Jay Matthews of The Washington Post writes in the Columbia Journalism Review that "most of the hundreds of foreign journalists that night, including me, were in other parts of the city or were removed from the square so that they could not witness the final chapter of the student story. Those who tried to remain close filed dramatic accounts that, in some cases, buttressed the myth of a student massacre". He previously held Bureau Chief posts at locations including Beijing, as its first Bureau Chief in 1979–1980, and Los Angeles. He spent several weeks back in Beijing in 1989 to cover the Tiananmen protests at the time, and has since challenged the dominant foreign media narrative of a student massacre inside Tiananmen Square, reporting that all remaining students at the square, were allowed to leave the square peacefully when soldiers arrived, and that instead "hundreds of people, mostly workers and passersby did die that night, but in a different place and under different circumstances".

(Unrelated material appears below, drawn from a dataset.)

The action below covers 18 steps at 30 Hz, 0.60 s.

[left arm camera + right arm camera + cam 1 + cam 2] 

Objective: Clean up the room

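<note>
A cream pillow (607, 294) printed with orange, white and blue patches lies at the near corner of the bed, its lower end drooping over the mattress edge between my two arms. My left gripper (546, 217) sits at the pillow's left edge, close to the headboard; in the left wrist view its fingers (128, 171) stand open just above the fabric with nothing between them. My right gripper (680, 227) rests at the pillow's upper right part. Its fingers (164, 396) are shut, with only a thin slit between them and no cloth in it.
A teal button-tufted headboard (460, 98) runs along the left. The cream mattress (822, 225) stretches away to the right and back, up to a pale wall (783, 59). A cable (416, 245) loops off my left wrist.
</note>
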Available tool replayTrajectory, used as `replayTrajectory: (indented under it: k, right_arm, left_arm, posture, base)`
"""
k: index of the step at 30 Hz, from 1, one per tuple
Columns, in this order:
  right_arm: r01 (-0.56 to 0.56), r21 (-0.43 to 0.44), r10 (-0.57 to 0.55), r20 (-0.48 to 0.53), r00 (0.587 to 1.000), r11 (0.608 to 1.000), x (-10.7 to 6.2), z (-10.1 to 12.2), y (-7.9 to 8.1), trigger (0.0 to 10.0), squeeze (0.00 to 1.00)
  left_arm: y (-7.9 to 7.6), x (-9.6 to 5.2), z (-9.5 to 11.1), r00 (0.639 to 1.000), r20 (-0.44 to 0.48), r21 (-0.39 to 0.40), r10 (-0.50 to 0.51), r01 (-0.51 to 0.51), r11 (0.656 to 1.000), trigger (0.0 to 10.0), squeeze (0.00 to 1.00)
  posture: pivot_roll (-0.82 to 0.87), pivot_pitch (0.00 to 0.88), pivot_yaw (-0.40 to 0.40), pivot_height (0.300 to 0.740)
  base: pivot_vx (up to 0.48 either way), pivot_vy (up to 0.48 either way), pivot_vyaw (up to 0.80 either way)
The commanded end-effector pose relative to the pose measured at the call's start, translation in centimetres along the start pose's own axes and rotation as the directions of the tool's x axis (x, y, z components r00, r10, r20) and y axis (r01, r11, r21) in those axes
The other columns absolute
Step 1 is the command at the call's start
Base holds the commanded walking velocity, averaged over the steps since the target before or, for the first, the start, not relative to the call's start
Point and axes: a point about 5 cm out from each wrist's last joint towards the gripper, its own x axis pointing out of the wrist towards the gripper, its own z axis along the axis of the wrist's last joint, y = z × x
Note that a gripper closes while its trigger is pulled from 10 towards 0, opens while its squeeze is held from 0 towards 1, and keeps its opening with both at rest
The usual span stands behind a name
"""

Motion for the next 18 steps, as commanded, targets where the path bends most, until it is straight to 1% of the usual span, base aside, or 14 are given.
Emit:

Author Nan Lin concludes that the protests drew international attention through press, allowing the government to "justify counteractions" while warning the population that China would "be humiliated in the eyes of the world" while the protesters used the attention "to maximize public attention and sympathy" for their movement.

Lin Chun of the London School of Economics writes, "Even in front of the cameras of an intensely manipulative international media (whose numbers jumped when Gorbachev visited China in May), students in a political theatre of 'acting out democracy' did not produce a single anti-socialist slogan."

== Role of Asian media correspondents ==

There were a variety of different correspondents present for the Tiananmen Square Protests, including from then British-controlled Hong Kong and Taiwan. These correspondents were familiar with the politics and proficient in the language; they were able to gather important information and conduct interviews with locals.